For system-level profiling (C extensions, JVM internals, kernel calls):

# CPU profile for 30 seconds
perf record -g -F 99 -p $(pgrep node) -- sleep 30
perf report                    # TUI report
perf report --stdio            # text output

# Flamegraph from perf
perf script | \
  stackcollapse-perf.pl | \
  flamegraph.pl > flamegraph.svg

-g enables call graph (stack traces). -F 99 = 99 samples/sec (avoids interference with 100Hz timer).

Useful perf commands:

# What system calls is the process making?
strace -p <pid> -c       # count system calls

# Is the process blocked on I/O?
perf stat -e 'block:*' -p <pid>

# Cache misses (memory bottleneck)
perf stat -e cache-misses,cache-references,instructions,cycles -p <pid>

# System-wide top (like top but with CPU cycles)
perf top

Async Performance in Node.js

The event loop is single-threaded. Blocking the event loop blocks all requests.

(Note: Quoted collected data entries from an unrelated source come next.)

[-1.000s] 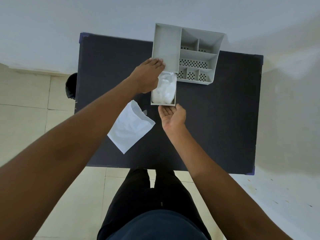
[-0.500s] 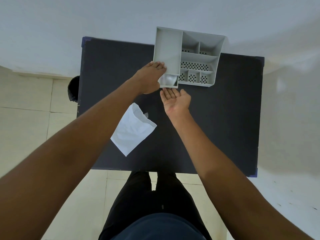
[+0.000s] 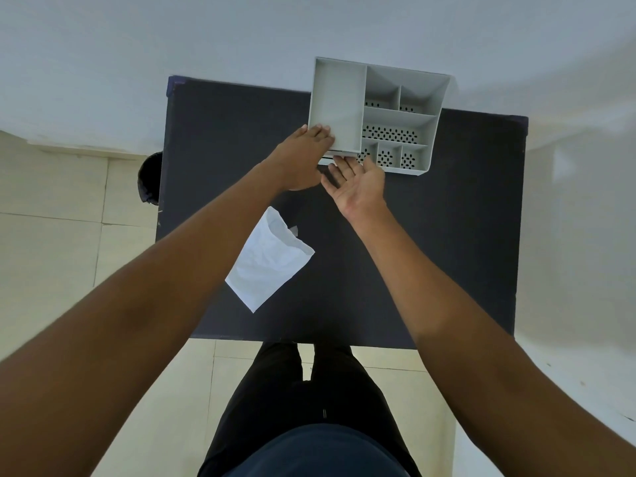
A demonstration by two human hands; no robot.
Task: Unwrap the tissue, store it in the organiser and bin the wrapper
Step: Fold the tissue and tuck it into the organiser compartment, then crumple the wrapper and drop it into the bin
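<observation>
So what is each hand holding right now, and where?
Neither grips anything. The left hand rests flat on the organiser's near-left corner; the right hand, palm open, presses its drawer front.

Plain indoor room, type undetermined: bare white wall (image 3: 241, 36), cream tiled floor (image 3: 51, 256), and one dark surface (image 3: 430, 263) carrying a grey plastic organiser (image 3: 339, 98).

Both bare forearms reach forward and converge, the left hand (image 3: 303, 160) palm-down with its 4 fingers laid flat together, the right hand (image 3: 358, 182) palm-up just beside it, fingers extended and loosely spread.
</observation>
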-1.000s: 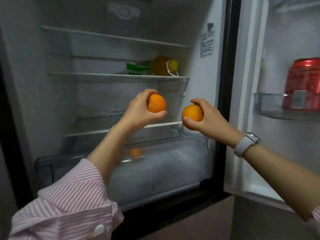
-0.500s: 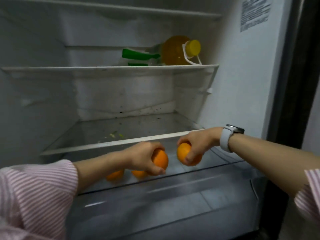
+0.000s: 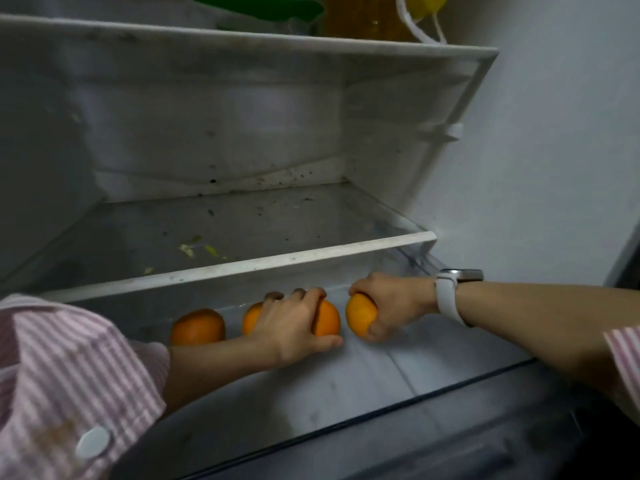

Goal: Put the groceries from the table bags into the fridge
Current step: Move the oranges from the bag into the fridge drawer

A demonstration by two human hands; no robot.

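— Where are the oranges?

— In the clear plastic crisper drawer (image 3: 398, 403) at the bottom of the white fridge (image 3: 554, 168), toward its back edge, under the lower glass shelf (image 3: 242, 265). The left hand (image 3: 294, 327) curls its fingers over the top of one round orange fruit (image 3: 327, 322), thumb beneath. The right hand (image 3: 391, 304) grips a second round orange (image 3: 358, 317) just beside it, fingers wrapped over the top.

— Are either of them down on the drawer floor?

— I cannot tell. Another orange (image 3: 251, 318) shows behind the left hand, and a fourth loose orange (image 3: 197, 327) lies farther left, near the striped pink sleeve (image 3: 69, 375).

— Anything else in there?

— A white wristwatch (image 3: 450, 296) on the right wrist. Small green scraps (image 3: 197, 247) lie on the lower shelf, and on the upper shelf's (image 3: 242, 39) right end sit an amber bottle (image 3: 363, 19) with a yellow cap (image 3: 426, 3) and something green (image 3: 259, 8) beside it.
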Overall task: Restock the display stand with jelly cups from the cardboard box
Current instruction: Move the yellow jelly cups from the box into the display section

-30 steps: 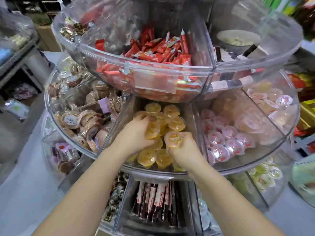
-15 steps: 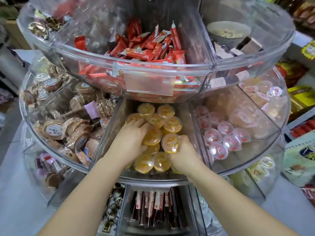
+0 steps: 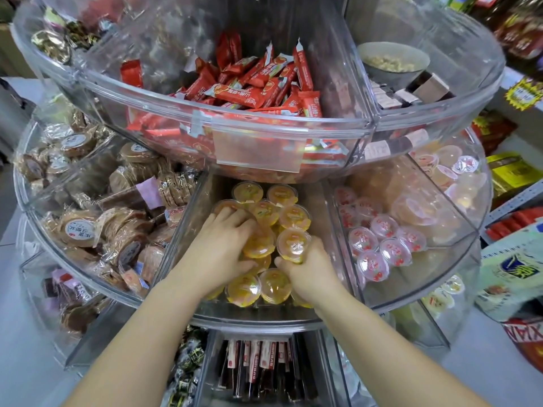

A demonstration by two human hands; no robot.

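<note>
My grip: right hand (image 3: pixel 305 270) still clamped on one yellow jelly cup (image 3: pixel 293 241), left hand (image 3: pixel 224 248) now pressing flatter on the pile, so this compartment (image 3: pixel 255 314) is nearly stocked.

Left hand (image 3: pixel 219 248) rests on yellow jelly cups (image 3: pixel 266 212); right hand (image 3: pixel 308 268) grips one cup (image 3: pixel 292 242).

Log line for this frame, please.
left hand: on yellow cups | right hand: gripping one cup | bin: middle tier
</note>
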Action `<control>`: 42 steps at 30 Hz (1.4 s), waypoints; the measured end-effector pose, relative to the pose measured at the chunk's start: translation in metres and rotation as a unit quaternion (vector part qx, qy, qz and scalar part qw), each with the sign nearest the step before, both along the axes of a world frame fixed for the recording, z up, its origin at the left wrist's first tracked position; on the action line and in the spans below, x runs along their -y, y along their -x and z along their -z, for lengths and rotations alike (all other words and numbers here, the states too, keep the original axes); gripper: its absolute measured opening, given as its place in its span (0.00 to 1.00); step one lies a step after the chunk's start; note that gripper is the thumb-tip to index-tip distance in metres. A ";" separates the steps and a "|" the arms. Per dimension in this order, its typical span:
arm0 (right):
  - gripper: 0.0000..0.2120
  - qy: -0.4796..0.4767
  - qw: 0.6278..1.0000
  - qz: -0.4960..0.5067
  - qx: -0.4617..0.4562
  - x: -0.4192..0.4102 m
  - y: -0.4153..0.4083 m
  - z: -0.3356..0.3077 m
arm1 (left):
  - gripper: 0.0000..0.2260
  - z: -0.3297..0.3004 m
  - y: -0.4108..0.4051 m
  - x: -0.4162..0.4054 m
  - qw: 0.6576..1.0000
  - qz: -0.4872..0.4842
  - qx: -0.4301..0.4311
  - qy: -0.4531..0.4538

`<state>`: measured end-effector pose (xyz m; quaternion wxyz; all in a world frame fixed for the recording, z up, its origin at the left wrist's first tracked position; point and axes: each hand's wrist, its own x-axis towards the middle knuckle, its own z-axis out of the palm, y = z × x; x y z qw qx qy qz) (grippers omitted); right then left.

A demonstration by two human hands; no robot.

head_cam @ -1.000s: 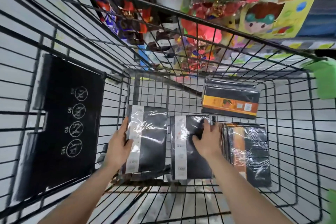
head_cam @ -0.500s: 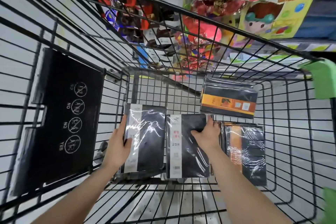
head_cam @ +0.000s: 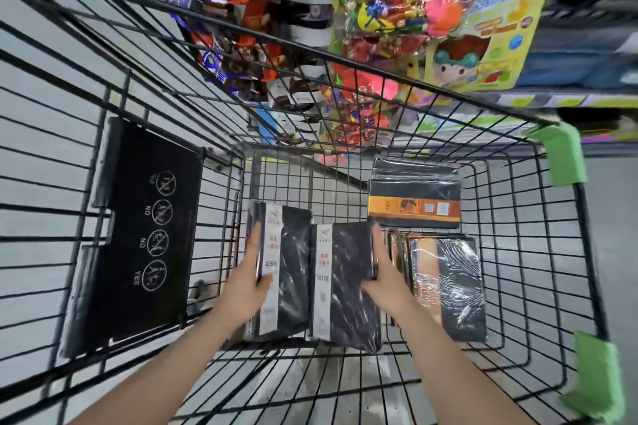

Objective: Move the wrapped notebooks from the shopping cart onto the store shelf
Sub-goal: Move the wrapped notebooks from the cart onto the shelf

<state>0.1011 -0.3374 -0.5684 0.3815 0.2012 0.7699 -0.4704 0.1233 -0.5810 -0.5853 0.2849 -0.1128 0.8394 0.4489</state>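
Note:
Two black plastic-wrapped notebooks with white strips lie side by side in the wire shopping cart. My left hand grips the left edge of the left notebook, thumb on its white strip. My right hand holds the right edge of the middle notebook, fingers along its side. To the right lies a stack of wrapped black notebooks with orange bands. Another black notebook with an orange band stands against the cart's far end.
A black child-seat flap with white pictograms covers the cart's left wall. Green corner bumpers sit on the right rim. Beyond the cart hang snack bags and colourful toy packs; a shelf edge runs at the upper right.
My right hand slid from the top of the middle notebook to its right edge. My left hand kept its hold on the left notebook. The view has shifted slightly.

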 end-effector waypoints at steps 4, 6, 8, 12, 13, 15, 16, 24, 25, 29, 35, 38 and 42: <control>0.44 -0.007 0.998 0.026 -0.049 0.006 -0.002 -0.026 | 0.38 -0.023 0.008 -0.010 1.000 -0.001 0.015 0.004; 0.42 -0.007 0.997 0.063 -0.045 0.006 -0.003 -0.043 | 0.35 -0.037 0.010 -0.011 1.000 -0.026 0.014 0.009; 0.37 -0.013 0.994 0.109 -0.030 -0.001 -0.004 -0.057 | 0.33 -0.051 0.012 -0.009 0.999 -0.040 0.018 0.006; 0.19 -0.037 0.987 0.138 -0.078 -0.019 -0.006 -0.097 | 0.29 -0.090 0.018 -0.007 1.000 -0.029 -0.009 0.007; 0.18 -0.031 0.983 0.158 -0.084 -0.024 -0.008 -0.109 | 0.29 -0.102 0.020 -0.009 0.999 -0.027 -0.021 0.004; 0.19 -0.020 0.977 0.186 -0.097 -0.036 -0.010 -0.129 | 0.27 -0.124 0.023 -0.014 0.999 -0.031 -0.040 -0.008; 0.19 -0.018 0.975 0.195 -0.104 -0.042 -0.011 -0.141 | 0.27 -0.134 0.025 -0.018 0.998 -0.036 -0.046 -0.017; 0.24 -0.013 0.939 0.281 -0.197 -0.108 -0.023 -0.220 | 0.26 -0.200 0.044 -0.075 0.991 0.010 -0.123 -0.060; 0.23 -0.019 0.937 0.281 -0.209 -0.120 -0.026 -0.225 | 0.26 -0.206 0.045 -0.087 0.990 0.019 -0.130 -0.058; 0.22 -0.016 0.924 0.289 -0.248 -0.171 -0.047 -0.248 | 0.25 -0.234 0.043 -0.146 0.984 0.045 -0.154 -0.073; 0.27 0.000 0.899 0.295 -0.325 -0.282 -0.085 -0.272 | 0.25 -0.260 0.031 -0.258 0.969 0.086 -0.226 -0.056; 0.27 0.008 0.892 0.298 -0.340 -0.351 -0.104 -0.271 | 0.25 -0.265 0.016 -0.323 0.967 0.073 -0.232 -0.074; 0.27 0.013 0.892 0.308 -0.329 -0.424 -0.127 -0.273 | 0.26 -0.270 -0.001 -0.400 0.964 0.076 -0.239 -0.087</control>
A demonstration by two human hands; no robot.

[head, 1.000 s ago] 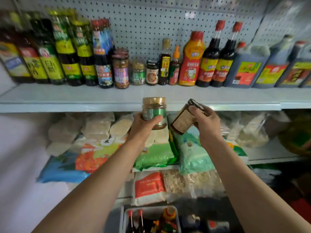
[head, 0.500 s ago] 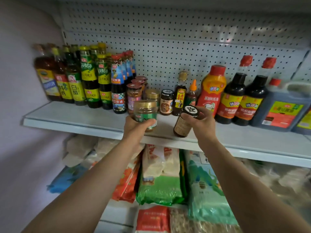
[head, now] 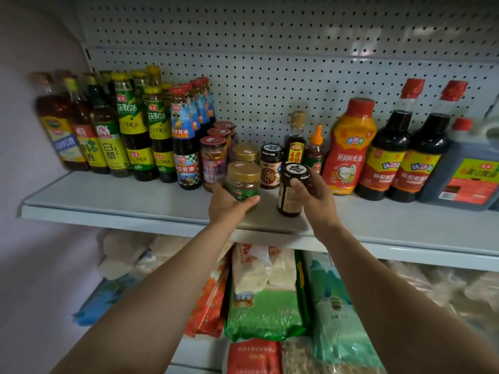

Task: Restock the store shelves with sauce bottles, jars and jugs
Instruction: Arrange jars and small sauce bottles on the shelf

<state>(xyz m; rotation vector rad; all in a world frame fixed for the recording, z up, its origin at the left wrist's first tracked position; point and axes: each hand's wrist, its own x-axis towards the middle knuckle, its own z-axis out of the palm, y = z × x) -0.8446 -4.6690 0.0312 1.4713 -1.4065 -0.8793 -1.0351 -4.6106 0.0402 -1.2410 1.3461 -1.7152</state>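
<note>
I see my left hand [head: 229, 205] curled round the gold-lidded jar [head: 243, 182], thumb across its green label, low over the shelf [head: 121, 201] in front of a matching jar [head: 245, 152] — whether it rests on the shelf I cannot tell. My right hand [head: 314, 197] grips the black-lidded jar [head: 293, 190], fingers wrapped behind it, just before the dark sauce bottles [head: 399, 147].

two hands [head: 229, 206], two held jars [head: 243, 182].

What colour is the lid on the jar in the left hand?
Gold, on the green-labelled jar in the left hand; head view.
</note>
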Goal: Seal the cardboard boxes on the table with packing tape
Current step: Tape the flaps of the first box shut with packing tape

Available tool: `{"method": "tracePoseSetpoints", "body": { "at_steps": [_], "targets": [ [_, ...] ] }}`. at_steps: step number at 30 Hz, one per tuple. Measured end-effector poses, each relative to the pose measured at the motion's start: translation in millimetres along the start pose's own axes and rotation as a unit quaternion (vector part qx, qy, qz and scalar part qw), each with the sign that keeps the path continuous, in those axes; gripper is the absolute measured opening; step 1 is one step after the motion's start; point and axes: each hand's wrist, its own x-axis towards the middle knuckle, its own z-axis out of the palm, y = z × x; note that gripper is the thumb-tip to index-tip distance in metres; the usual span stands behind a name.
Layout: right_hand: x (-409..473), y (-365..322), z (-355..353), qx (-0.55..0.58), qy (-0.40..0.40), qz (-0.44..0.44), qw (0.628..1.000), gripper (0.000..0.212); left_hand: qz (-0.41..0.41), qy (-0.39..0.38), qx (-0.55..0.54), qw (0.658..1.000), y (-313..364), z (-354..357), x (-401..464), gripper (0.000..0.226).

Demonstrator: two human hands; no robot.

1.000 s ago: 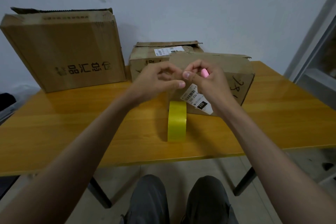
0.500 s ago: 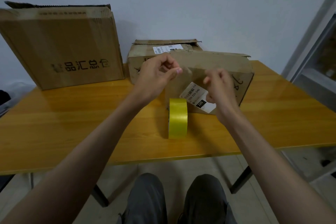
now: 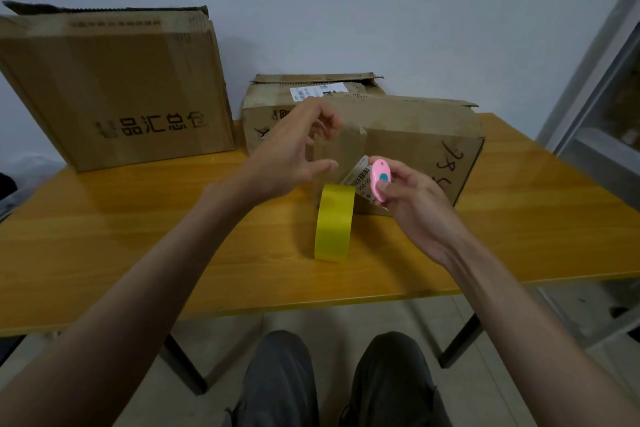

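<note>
Wooden orange table [image 3: 138, 236]: yellow packing tape roll [image 3: 334, 222] stands on edge w/ its hole axis running left-right, just in front of the labelled brown cardboard box [image 3: 415, 135]. Left hand [image 3: 294, 152] is spread; right hand [image 3: 412, 198] pinches a small pink oval cutter [image 3: 380, 178].

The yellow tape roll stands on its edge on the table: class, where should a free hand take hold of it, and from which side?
Come from above and pinch the two flat side faces of the yellow tape roll near its top. It stands on edge with its band facing the person, so the top is exposed. The left hand is free, open above it.
</note>
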Motion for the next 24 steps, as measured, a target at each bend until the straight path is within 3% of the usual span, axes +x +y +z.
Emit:
{"method": "tracePoseSetpoints", "body": {
  "at_steps": [11,24],
  "targets": [
    [-3.5,1.9,4.8,-0.07,0.069,-0.089,0.991,0.022,0.028,-0.053,0.039,0.997,-16.7,7.4,-8.9,0.093],
    [-7.2,16.3,3.9,-0.192,0.052,-0.211,0.957,0.03,0.036,-0.052,-0.017,0.998,-26.0,20.6,-4.4,0.102]
  ]
}}
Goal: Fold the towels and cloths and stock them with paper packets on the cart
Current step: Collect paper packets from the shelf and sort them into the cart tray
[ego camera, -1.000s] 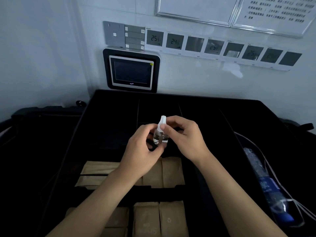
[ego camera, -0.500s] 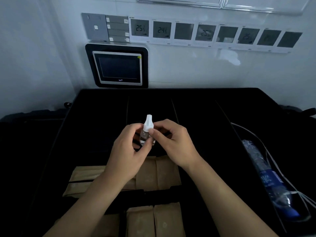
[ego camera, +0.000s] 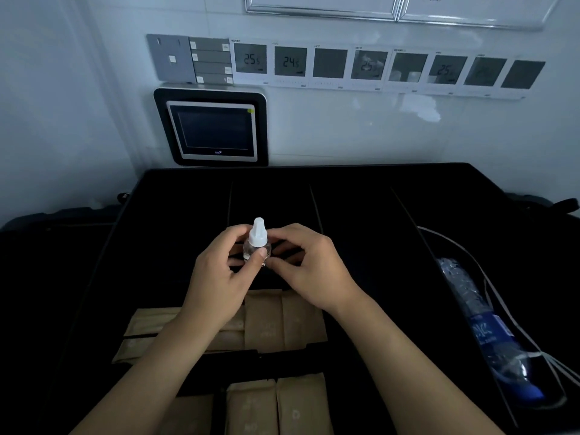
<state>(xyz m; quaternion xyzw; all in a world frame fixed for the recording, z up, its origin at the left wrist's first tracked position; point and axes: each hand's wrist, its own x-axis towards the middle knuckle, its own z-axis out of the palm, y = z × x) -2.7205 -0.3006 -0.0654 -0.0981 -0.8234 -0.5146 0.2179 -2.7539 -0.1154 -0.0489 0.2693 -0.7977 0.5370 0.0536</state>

# Measure event loop lag (blocked = slow I/O or CPU)
npm install -g @nicolo-ribaudo/clinic
clinic doctor -- node server.js
// Detect event loop lag in code
import { monitorEventLoopDelay } from 'perf_hooks';

const h = monitorEventLoopDelay({ resolution: 20 });
h.enable();

setInterval(() => {
  log.info({
    p50: h.percentile(50) / 1e6,   // convert nanoseconds to ms
    p99: h.percentile(99) / 1e6,
    max: h.max / 1e6,
  }, 'Event loop delay');
  h.reset();
}, 10_000);

P99 event loop delay > 100ms = something is blocking the loop. Common culprits:

  • JSON.parse on large payloads (synchronous, blocking)
  • Crypto operations (use crypto.subtle async or worker threads)
  • Large array sorts or regex on big strings
  • Synchronous file system calls (fs.readFileSync)

Offload CPU work:

import { Worker, isMainThread, parentPort, workerData } from 'worker_threads';

// Worker thread for CPU-intensive work
if (!isMainThread) {
  const result = heavyCpuWork(workerData.input);
  parentPort!.postMessage(result);
  process.exit(0);
}

function runInWorker(input: any): Promise<any> {
  return new Promise((resolve, reject) => {
    const worker = new Worker(__filename, { workerData: { input } });
    worker.on('message', resolve);
    worker.on('error', reject);
  });
}

Profiling in Production

Profiling in production is different from dev — you need low overhead:

# Node.js: continuous profiling with 0% overhead using V8's sampling profiler
# (sampling at 1ms intervals — negligible overhead)
node --prof server.js &
kill -USR2 $(cat server.pid)   # dump profile without stopping process

Pyroscope — continuous profiling service (open source):

import Pyroscope from '@pyroscope/nodejs';

Pyroscope.init({
  serverAddress: 'http://pyroscope:4040',
  appName: 'order-service',
});
Pyroscope.start();

Pyroscope samples CPU at 100Hz continuously, aggregates, and lets you query “what was the CPU doing between 14:00 and 14:05 yesterday?” — invaluable for post-incident analysis.